女友達との会話と違って、ほんの少しどきどきしながらのお喋りはなんだか居心地が良かった。
「あ、もうそろそろ帰らないと」
時刻は八時前だった。
「駅まで送るよ。こんな遅い時間まで付き合ってくれてありがとう」
そう言って田中くんも外を出る準備をする。断る理由がないので、言葉に甘えることにした。

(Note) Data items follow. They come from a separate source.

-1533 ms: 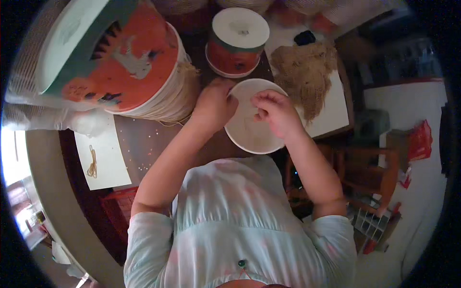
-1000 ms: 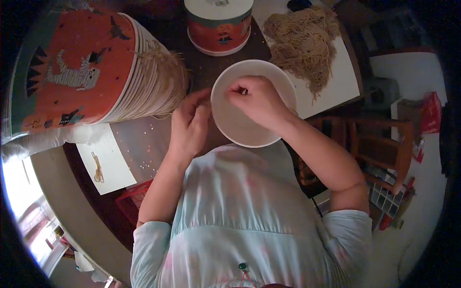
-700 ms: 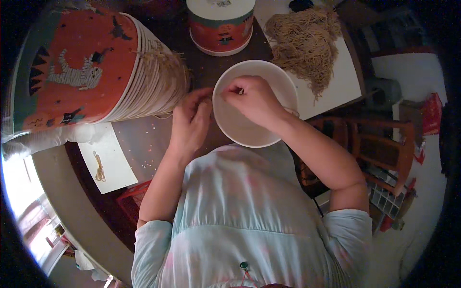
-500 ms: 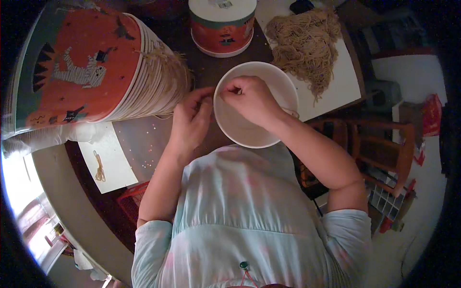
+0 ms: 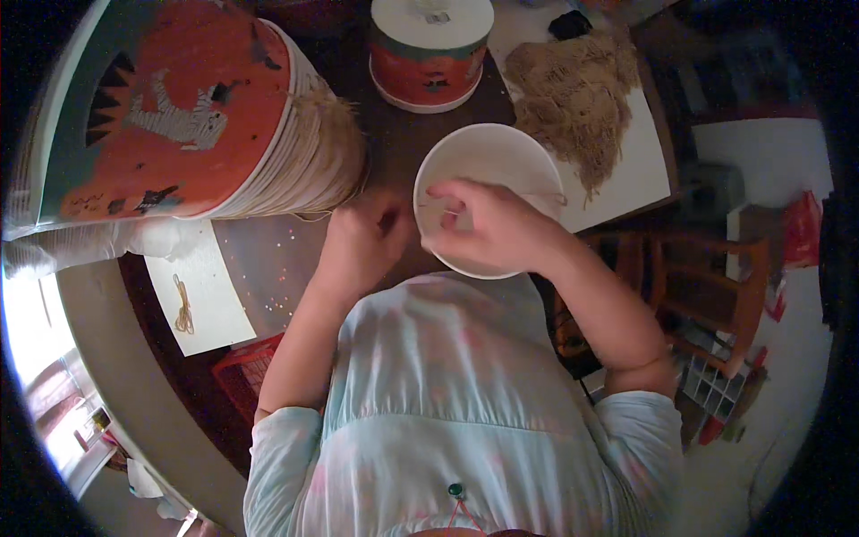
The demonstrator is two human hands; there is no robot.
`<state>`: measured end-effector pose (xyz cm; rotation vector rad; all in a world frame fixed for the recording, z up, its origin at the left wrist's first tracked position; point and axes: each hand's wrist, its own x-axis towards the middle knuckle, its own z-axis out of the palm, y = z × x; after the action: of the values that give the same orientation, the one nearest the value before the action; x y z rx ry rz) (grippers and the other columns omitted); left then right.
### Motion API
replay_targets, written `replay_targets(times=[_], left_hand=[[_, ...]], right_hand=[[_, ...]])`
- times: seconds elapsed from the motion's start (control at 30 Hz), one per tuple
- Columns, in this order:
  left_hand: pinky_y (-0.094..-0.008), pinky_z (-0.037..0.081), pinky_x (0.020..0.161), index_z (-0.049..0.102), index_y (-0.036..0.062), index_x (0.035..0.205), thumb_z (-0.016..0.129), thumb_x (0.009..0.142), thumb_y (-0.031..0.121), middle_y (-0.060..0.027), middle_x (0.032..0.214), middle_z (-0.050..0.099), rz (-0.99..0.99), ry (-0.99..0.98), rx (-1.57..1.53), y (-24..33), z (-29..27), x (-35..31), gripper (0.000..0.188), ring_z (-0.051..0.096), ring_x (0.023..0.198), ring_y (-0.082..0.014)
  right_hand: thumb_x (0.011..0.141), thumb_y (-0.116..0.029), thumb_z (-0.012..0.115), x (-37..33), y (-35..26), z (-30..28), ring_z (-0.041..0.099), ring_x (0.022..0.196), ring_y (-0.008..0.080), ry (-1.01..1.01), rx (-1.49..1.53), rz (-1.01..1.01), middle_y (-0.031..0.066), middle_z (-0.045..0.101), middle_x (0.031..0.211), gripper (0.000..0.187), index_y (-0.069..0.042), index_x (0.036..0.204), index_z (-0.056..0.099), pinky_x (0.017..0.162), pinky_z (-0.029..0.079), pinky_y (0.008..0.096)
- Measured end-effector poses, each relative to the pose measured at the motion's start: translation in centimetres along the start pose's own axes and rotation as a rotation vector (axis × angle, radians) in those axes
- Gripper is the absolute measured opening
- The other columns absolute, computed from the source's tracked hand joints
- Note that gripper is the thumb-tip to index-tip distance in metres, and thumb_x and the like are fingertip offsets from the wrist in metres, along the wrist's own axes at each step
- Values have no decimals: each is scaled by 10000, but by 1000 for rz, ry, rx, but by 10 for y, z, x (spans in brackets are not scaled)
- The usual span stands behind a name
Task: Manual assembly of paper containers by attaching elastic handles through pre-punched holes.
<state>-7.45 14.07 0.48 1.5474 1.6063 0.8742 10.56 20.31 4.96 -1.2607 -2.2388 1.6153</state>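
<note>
A white paper bucket (image 5: 522,170) stands with its mouth towards me at the table's near edge. My right hand (image 5: 501,228) is over its mouth, slightly blurred, index finger and thumb apart and the other fingers bent. A thin light strand of cord shows at these fingers; a cord (image 5: 542,195) also runs inside the right rim. Just outside the left rim is my left hand (image 5: 362,240), its fingers curled together; what they hold, if anything, is hidden. To the left lies a big stack of nested buckets (image 5: 327,148), the outermost orange and green with a mummy figure.
An orange and green bucket (image 5: 428,76) stands upside down at the back. A heap of tan cords (image 5: 577,103) covers part of a white board (image 5: 640,170) at the right. On a white sheet (image 5: 215,309) lies a small cord bundle (image 5: 183,304). A wooden chair (image 5: 707,277) stands to the right.
My right hand has moved back from the bucket's left rim towards me, its thumb and index finger spreading. The left hand has come slightly nearer me. The view has shifted a little.
</note>
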Motion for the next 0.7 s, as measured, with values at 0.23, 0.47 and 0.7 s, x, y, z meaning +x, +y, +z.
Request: replay_targets(times=[0.23, 0.47, 0.7], left_hand=[[-241, 426, 642, 588, -5, 791, 560, 784, 36, -83, 833, 609, -127, -185, -520, -5, -23, -26, 50, 558, 745, -126], [-224, 439, 700, 579, 9, 853, 555, 843, 51, -75, 915, 624, -128, -119, -1055, 5, -6, -22, 49, 551, 774, -94], [-214, 467, 732, 598, -15, 986, 563, 861, 9, -32, 922, 631, -230, -221, -978, 14, 2, -27, 131, 566, 819, -69]], right_hand=[[678, -257, 739, -35, 0, 7, 596, 814, 291, 109, -466, -30, 114, 611, 906, 400, -36, 974, 586, 728, 481, 371], [705, -143, 685, -34, -9, 2, 571, 750, 272, 134, -692, -404, 79, 568, 795, 186, -67, 827, 568, 642, 470, 376], [707, -110, 658, -20, -36, -23, 548, 697, 259, 31, -455, -637, 72, 539, 727, 100, -67, 730, 570, 618, 455, 372]])
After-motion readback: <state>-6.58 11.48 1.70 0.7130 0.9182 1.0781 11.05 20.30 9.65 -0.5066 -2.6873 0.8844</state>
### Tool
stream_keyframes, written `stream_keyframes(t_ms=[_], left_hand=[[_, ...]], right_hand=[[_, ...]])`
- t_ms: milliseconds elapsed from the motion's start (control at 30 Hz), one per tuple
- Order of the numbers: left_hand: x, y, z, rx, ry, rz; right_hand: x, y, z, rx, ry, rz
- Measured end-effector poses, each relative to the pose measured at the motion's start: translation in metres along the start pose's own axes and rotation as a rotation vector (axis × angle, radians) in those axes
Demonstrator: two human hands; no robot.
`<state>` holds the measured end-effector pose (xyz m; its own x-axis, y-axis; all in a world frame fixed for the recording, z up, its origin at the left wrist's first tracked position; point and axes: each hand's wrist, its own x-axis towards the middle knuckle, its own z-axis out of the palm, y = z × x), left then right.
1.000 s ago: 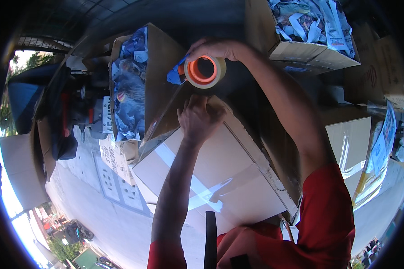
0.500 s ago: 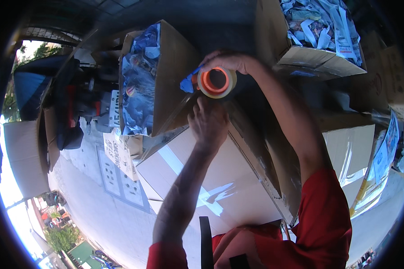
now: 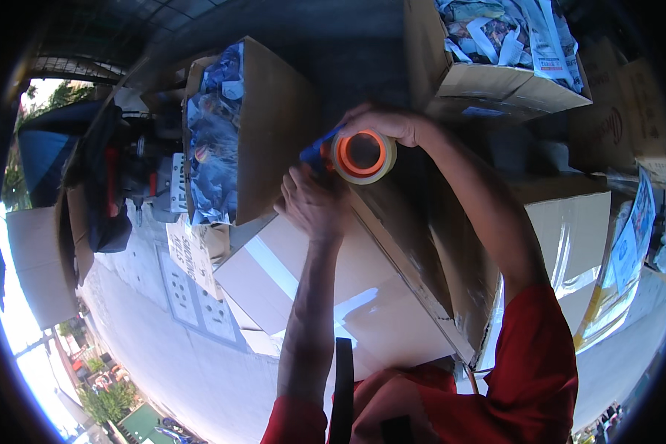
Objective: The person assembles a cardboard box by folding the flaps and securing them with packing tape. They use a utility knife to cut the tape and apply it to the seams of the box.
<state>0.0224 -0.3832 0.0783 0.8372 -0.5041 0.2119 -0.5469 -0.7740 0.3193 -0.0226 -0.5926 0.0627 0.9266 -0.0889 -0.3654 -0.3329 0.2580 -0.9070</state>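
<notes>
My right hand (image 3: 381,124) is closed on a tape dispenser (image 3: 313,154), blue at its front end. On it sits a roll of clear tape (image 3: 363,157) with an orange core. My left hand (image 3: 312,201) is just below the dispenser's blue end, its fingers bent near the tape's front. Whether those fingers pinch the tape's end is too dark and blurred to tell. Beneath both hands lies a large cardboard box (image 3: 392,318), with strips of clear tape (image 3: 351,309) across its side.
A cardboard box (image 3: 274,126) packed with crumpled newspaper stands at the left, and another newspaper-filled box (image 3: 510,85) at the far right. A taped carton (image 3: 570,229) is beside my right arm. An empty-looking carton (image 3: 41,266) stands at the far left.
My left hand has moved left and up to the dispenser's blue end. The dispenser and tape roll have shifted slightly right and down with my right hand.
</notes>
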Motion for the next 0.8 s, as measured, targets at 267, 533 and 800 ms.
stream_keyframes(t_ms=[267, 533, 800], left_hand=[[0.005, 0.0, 0.015, 0.102, 0.037, 0.048], [0.009, 0.005, 0.011, 0.099, 0.051, -0.018], [0.012, -0.028, 0.014, -0.232, -0.253, 0.136]], right_hand=[[0.005, 0.025, -0.004, 0.104, 0.125, -0.14], [-0.003, 0.028, -0.009, 0.056, 0.142, -0.064], [-0.054, 0.063, 0.016, 0.308, 0.132, -0.033]])
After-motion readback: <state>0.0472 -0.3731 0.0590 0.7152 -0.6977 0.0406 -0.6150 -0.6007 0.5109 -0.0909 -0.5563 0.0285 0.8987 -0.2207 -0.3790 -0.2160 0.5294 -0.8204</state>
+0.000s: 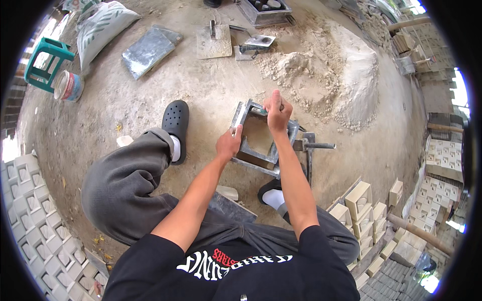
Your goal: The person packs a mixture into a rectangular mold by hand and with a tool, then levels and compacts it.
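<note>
A square metal mould (244, 159) lies on the ground between my feet, with a pale tan floor inside its raised walls. My left hand (229, 144) grips the mould's left wall, thumb along the top edge. Over the far right part of the mould, my right hand (277, 114) is closed in a fist with the thumb pointing up. A bit of something greenish shows beside that fist, but what the fingers hold is mostly hidden. A metal bar handle (320, 146) sticks out to the right of the mould.
Ahead lies a heap of pale powder (356, 75) with crumbly lumps. Beyond the mould are a square board with a handle (213, 42), flat metal plates (150, 50) and a metal box (266, 15). A green stool (47, 62), bucket (69, 86) and stacked pale blocks (359, 200) stand around.
</note>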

「田中くんのお母さんは、これからずっと家に居ないの?」
玄関先で訊ねると田中くんは「そうかも。今忙しい時期だから」と靴を履きながら言った。
「じゃあ、たまにご飯を作りに来ようかな」
冗談っぽく言うと田中くんは「たまにだったら頼んでもいいかな?」と真剣に応じてくれた。
本気にしてくれたんだ。そう思うと胸がときめいた。
「じゃあ、学校で話してくれたら一緒に帰って晩ご飯つくってあげるよ」
「ありがとう。吉野さんは優しいね」
優しい、かあ。本当は私の恋心に気づいてほしいけど、上手くいかないなあ。
私はがっかりしながらも田中くんと親しくなれた喜びで一杯のまま、家に帰った。
浮かれていたのかもしれない。舞い上がっていたのかもしれない。
だから気づかなかったんだ。
私と田中くんが一緒に帰るところを見られていたなんて。
それの影響が出るのは、一週間後。
とんでもない形で暴露されてしまうのだった。